An expansion of this notion of over-the-air updates would involve routinely upgrading the behavior of your platform and patching any firmware bugs. Secure firmware upgrades in the field should also have the same sort of mechanism, using a public key to verify that incoming public signature and then, in the field, upgrading the behaviour of that platform. Then there is message authentication – you may trust the code that's running in your system now, but each of the nodes needs to communicate with each other within your factory. This means it's important to be able to verify the source of the message cryptographically. A secure authentication IC is important here because you can use things such as AES-based CMAC to verify the source of the message, or HMAC, in either event you would need to use keys to support that use case. This means messages go around the network, and you only respond to messages with a successful cryptographic authentication code. If a hacker gets access to the network and starts sending spoof messages, the other nodes will see that this is not an authenticated message and discard it.

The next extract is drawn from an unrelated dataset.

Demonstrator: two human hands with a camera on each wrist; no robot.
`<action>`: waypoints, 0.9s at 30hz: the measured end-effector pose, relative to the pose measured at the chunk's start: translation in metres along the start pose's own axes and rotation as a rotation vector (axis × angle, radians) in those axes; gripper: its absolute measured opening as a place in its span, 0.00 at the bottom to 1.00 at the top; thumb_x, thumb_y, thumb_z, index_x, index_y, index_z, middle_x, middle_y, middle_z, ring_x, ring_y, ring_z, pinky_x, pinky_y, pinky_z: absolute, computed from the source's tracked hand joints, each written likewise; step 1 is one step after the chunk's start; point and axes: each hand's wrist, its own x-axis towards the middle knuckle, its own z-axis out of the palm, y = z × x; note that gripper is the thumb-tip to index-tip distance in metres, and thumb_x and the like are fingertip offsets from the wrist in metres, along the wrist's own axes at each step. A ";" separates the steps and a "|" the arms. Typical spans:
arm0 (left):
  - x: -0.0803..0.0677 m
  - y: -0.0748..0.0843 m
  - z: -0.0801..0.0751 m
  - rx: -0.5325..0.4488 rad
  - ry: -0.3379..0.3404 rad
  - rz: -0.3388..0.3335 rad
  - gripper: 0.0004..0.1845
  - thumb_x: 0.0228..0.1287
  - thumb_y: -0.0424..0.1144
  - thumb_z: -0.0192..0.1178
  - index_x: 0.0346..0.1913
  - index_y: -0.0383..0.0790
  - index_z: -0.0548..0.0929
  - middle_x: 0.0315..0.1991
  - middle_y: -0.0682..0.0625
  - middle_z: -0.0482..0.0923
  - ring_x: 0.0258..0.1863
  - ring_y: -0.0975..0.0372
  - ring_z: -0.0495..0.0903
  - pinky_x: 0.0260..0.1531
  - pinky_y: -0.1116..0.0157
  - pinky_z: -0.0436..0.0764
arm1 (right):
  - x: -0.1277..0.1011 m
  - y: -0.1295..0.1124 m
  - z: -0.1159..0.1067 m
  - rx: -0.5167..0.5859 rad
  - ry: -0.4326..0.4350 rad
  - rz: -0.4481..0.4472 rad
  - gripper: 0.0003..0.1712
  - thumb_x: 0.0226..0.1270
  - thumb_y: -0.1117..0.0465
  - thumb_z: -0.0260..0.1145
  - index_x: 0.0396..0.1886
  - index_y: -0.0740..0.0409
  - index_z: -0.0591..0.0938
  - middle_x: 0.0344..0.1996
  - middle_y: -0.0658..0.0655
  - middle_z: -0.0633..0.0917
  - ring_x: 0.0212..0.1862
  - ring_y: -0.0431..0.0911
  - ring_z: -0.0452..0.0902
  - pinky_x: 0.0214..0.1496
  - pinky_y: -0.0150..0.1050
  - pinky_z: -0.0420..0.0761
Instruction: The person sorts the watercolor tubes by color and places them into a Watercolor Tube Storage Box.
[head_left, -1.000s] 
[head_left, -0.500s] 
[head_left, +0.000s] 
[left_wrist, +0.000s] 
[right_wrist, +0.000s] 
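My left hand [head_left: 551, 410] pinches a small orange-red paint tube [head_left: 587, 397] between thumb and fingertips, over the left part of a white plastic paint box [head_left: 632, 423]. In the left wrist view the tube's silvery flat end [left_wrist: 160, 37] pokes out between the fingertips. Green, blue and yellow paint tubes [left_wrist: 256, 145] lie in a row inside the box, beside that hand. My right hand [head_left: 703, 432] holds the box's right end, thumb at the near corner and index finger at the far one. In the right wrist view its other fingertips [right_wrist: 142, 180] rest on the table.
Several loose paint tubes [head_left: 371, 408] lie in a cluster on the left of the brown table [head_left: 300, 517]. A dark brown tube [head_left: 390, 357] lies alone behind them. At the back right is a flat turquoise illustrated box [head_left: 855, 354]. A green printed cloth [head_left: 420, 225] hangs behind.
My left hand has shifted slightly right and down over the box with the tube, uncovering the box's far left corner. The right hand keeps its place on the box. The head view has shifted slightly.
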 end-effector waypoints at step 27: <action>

By logging failed authorisation attempts, the main host in the network could take action and maybe even isolate a node that the suspect messages originate from. The third aspect is cryptographically verifying that a particular piece of hardware, for example an industrial pump, is intended for that industrial ecosystem. If a pump fails, the replacement pump is unknown to the system. The main controller in that network could query that pump for its X509 certificate. It could verify the signature of the certificate and see that it chains back to the correct industrial OEM, and then would send a challenge to have that pump use a key in a secure element like the ATECC608 or TA100.

Built in security

The first step in building in trust to the industrial network is to have a trusted silicon to store key certificates and immutable data. The second step is to implement the use cases described above, such as Secure Boot, message authentication or accessory authentication.

The last step is moving from the development phase to a manufacturing phase. This is what we call secure key provisioning – injecting key secrets and certificates into secure elements. This provisioning must be secure, and for vertical segments, there are some standards. The most common one is the common criteria standard. This ensures that the manufacturing is done in a secure manner, so it includes physical protection of the area of the manufacturing plant, including restricting access to the physical IT resource. It's also about the electronic protection, securing the network in terms of the provisioning, access control, back-up, and storage resources.

Another aspect is organisational protection – how to transfer the information, how to manage the security personnel, how to grant access to these personnel, how to manage the maintenance personnel not directly involved in the provisioning.

How do we implement this within Microchip?

Microchip has a secure and standard process to perform what we call the secure change process, a way to bind the secret information (data, keys, certificates) from the customer to Microchip’s secure world in order to perform the provisioning with unique information.

This process is very secure, as it is based on secret exchange package to leverage Microchip’s Hardware Security Module (HSM) infrastructure. The process enables the implementation of the use cases and the generation of the secure exchange package. This will be encrypted then transmitted directly into Microchip’s protection in the HSM. The information will then push to go through the testers, maintaining a fully secure flow from the customer HSM to the secure elements. This is done inside Microchip’s secure factories, which have been audited by 3rd party security labs.

Following this, we can deliver the product to the customer. The shipment process is also defined under the common criteria standard, which ensures that the secure elements are protected during delivery to customers. It also ensures traceability in the supply chain, forming a full process. In summary, we can say that the most important aspect about building trust is not simply the silicon – it's a combination of the silicon, the use cases, the provisioning and the supply chain which, at the end of the day, will enable a customer to manufacture their end system before going live in the field.